Keeping every character in place, output all the data.

Stored data entries
-----

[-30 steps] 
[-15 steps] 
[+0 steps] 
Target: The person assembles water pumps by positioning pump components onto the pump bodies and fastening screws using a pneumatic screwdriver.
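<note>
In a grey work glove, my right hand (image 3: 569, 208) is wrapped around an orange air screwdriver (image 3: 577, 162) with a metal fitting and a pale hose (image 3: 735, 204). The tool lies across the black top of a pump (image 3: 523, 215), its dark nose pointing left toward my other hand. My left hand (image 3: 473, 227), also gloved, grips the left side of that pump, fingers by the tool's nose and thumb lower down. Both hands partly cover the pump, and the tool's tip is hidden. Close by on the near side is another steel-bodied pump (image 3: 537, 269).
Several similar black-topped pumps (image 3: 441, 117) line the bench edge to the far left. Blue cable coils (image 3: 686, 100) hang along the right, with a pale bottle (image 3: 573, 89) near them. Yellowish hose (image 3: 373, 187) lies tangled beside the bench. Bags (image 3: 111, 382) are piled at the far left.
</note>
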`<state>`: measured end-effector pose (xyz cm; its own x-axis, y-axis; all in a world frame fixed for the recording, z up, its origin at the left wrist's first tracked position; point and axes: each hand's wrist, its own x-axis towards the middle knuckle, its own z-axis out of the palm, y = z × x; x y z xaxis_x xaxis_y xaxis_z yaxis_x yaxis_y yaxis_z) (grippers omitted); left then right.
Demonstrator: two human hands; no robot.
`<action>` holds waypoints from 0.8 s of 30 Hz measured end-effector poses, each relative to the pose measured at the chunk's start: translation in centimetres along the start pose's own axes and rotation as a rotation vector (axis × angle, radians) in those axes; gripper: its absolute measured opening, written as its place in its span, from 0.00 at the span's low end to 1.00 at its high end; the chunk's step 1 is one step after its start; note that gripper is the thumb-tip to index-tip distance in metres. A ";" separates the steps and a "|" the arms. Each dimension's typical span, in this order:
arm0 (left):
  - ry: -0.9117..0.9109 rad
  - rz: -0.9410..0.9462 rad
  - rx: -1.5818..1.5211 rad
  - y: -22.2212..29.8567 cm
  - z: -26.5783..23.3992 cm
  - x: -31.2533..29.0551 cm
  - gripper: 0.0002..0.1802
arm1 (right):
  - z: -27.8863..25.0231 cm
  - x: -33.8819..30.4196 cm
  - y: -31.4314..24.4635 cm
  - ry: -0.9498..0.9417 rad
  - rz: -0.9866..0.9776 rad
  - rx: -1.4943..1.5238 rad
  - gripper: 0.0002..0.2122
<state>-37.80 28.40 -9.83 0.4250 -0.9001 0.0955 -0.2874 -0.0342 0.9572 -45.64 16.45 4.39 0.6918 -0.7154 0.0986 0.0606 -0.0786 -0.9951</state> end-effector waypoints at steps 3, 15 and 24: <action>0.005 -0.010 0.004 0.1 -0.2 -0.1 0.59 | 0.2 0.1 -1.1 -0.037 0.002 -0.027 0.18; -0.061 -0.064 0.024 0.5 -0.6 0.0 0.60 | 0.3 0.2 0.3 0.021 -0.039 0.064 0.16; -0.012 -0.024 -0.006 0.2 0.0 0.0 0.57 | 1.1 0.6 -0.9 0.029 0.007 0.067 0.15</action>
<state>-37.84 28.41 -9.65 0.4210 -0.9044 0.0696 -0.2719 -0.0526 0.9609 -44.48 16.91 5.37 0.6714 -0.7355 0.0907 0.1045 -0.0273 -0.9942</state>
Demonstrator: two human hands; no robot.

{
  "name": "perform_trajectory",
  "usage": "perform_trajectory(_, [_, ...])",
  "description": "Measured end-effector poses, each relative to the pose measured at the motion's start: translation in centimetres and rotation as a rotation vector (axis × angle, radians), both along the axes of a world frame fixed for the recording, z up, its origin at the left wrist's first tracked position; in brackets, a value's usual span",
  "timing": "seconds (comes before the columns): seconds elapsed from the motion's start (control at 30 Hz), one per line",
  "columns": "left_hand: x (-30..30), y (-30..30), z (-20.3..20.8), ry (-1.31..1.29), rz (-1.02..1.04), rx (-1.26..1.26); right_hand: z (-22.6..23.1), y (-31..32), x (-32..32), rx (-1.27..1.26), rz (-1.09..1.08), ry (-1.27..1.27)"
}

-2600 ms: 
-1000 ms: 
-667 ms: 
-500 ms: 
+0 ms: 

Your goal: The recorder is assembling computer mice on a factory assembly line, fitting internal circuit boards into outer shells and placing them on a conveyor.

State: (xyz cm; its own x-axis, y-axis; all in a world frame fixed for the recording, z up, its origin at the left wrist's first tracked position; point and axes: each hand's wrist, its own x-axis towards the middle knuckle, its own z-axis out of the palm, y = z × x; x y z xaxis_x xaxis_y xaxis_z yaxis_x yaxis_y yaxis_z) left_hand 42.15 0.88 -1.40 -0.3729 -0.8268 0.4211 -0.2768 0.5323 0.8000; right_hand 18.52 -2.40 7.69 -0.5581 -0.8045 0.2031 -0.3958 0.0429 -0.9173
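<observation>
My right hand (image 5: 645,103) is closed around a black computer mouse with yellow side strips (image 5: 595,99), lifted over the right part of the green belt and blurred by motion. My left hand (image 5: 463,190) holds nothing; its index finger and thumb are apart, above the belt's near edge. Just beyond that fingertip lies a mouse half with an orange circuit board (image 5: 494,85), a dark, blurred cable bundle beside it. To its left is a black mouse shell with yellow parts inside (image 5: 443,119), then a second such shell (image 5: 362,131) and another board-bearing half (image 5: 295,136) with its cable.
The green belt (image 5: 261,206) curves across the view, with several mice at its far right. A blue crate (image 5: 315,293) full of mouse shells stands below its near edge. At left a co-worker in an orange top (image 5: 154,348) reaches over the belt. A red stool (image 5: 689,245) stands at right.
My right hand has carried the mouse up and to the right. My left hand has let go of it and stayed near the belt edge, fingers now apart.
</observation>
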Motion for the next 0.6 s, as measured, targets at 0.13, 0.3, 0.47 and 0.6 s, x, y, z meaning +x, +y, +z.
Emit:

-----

ANSWER SECTION:
[-30 steps] 
[-15 steps] 
[+0 steps] 
Target: The person assembles water pumps by positioning pump components onto the pump bodies and fastening screws using a pneumatic screwdriver.
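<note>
In a grey work glove, my right hand (image 3: 569, 208) is wrapped around an orange air screwdriver (image 3: 577, 162) with a metal fitting and a pale hose (image 3: 735, 204). The tool lies across the black top of a pump (image 3: 523, 215), its dark nose pointing left toward my other hand. My left hand (image 3: 473, 227), also gloved, grips the left side of that pump, fingers by the tool's nose and thumb lower down. Both hands partly cover the pump, and the tool's tip is hidden. Close by on the near side is another steel-bodied pump (image 3: 537, 269).
Several similar black-topped pumps (image 3: 441, 117) line the bench edge to the far left. Blue cable coils (image 3: 686, 100) hang along the right, with a pale bottle (image 3: 573, 89) near them. Yellowish hose (image 3: 373, 187) lies tangled beside the bench. Bags (image 3: 111, 382) are piled at the far left.
</note>
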`<state>`: measured end-effector pose (xyz cm; its own x-axis, y-axis; all in a world frame fixed for the recording, z up, its origin at the left wrist's first tracked position; point and axes: each hand's wrist, its own x-axis towards the middle knuckle, its own z-axis out of the palm, y = z × x; x y z xaxis_x xaxis_y xaxis_z yaxis_x yaxis_y yaxis_z) (grippers omitted); left then right.
Demonstrator: two human hands; no robot.
`<action>` holds waypoints from 0.8 s of 30 Hz measured end-effector poses, each relative to the pose measured at the chunk's start: translation in centimetres along the start pose's own axes and rotation as a rotation vector (axis × angle, radians) in those axes; gripper: its absolute measured opening, written as its place in its span, from 0.00 at the span's low end to 1.00 at its high end; the chunk's step 1 is one step after its start; note that gripper is the thumb-tip to index-tip distance in metres. A ";" separates the steps and a "|" the arms. Each dimension's typical span, in this order:
arm0 (left):
  - ry: -0.9117..0.9109 rad
  - rz: -0.9410..0.9462 rad
  - rx: -1.5818..1.5211 rad
  - y: -22.2212..29.8567 cm
  - z: -26.5783..23.3992 cm
  - x: -31.2533..29.0551 cm
  - gripper: 0.0002..0.1802
arm1 (right):
  - z: -27.8863..25.0231 cm
  - x: -33.8819..30.4196 cm
  - y: -31.4314..24.4635 cm
  - ry: -0.9498..0.9417 rad
  - rz: -0.9866..0.9776 rad
  - rx: -1.4943..1.5238 rad
  - gripper: 0.0002..0.2122
<state>-37.80 28.40 -9.83 0.4250 -0.9001 0.0955 -0.2874 -0.0342 0.9572 -45.64 16.45 4.39 0.6918 -0.7154 0.0986 0.0606 -0.0786 -0.9951</state> end-effector waypoints at steps 3, 15 and 24: <action>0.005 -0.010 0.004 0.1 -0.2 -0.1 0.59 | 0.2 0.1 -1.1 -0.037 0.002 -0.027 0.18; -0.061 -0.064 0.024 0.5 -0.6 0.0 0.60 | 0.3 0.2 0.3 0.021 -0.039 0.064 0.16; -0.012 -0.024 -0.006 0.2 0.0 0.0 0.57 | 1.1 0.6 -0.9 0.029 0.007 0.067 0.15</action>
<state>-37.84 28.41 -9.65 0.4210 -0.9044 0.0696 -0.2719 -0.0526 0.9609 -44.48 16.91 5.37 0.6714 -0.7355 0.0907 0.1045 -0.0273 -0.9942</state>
Demonstrator: two human hands; no robot.

{
  "name": "perform_trajectory",
  "usage": "perform_trajectory(_, [_, ...])",
  "description": "Measured end-effector poses, each relative to the pose measured at the motion's start: translation in centimetres and rotation as a rotation vector (axis × angle, radians), both along the axes of a world frame fixed for the recording, z up, its origin at the left wrist's first tracked position; in brackets, a value's usual span",
  "timing": "seconds (comes before the columns): seconds elapsed from the motion's start (control at 30 Hz), one per line",
  "columns": "left_hand: x (-30..30), y (-30..30), z (-20.3..20.8), ry (-1.31..1.29), rz (-1.02..1.04), rx (-1.26..1.26); right_hand: z (-22.6..23.1), y (-31..32), x (-32..32), rx (-1.27..1.26), rz (-1.09..1.08), ry (-1.27..1.27)"
}

-2600 ms: 
-1000 ms: 
-667 ms: 
-500 ms: 
+0 ms: 

Your goal: The recorder is assembling computer mice on a factory assembly line, fitting internal circuit boards into outer shells and placing them on a conveyor.

State: (xyz cm; its own x-axis, y-axis; all in a world frame fixed for the recording, z up, its origin at the left wrist's first tracked position; point and axes: each hand's wrist, its own x-axis towards the middle knuckle, its own z-axis out of the palm, y = z × x; x y z xaxis_x xaxis_y xaxis_z yaxis_x yaxis_y yaxis_z) left_hand 42.15 0.88 -1.40 -0.3729 -0.8268 0.4211 -0.2768 0.5323 0.8000; right_hand 18.52 -2.40 7.69 -0.5581 -0.8045 0.2031 -0.3958 0.0429 -0.9173
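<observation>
My right hand (image 5: 645,103) is closed around a black computer mouse with yellow side strips (image 5: 595,99), lifted over the right part of the green belt and blurred by motion. My left hand (image 5: 463,190) holds nothing; its index finger and thumb are apart, above the belt's near edge. Just beyond that fingertip lies a mouse half with an orange circuit board (image 5: 494,85), a dark, blurred cable bundle beside it. To its left is a black mouse shell with yellow parts inside (image 5: 443,119), then a second such shell (image 5: 362,131) and another board-bearing half (image 5: 295,136) with its cable.
The green belt (image 5: 261,206) curves across the view, with several mice at its far right. A blue crate (image 5: 315,293) full of mouse shells stands below its near edge. At left a co-worker in an orange top (image 5: 154,348) reaches over the belt. A red stool (image 5: 689,245) stands at right.
My right hand has carried the mouse up and to the right. My left hand has let go of it and stayed near the belt edge, fingers now apart.
</observation>
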Motion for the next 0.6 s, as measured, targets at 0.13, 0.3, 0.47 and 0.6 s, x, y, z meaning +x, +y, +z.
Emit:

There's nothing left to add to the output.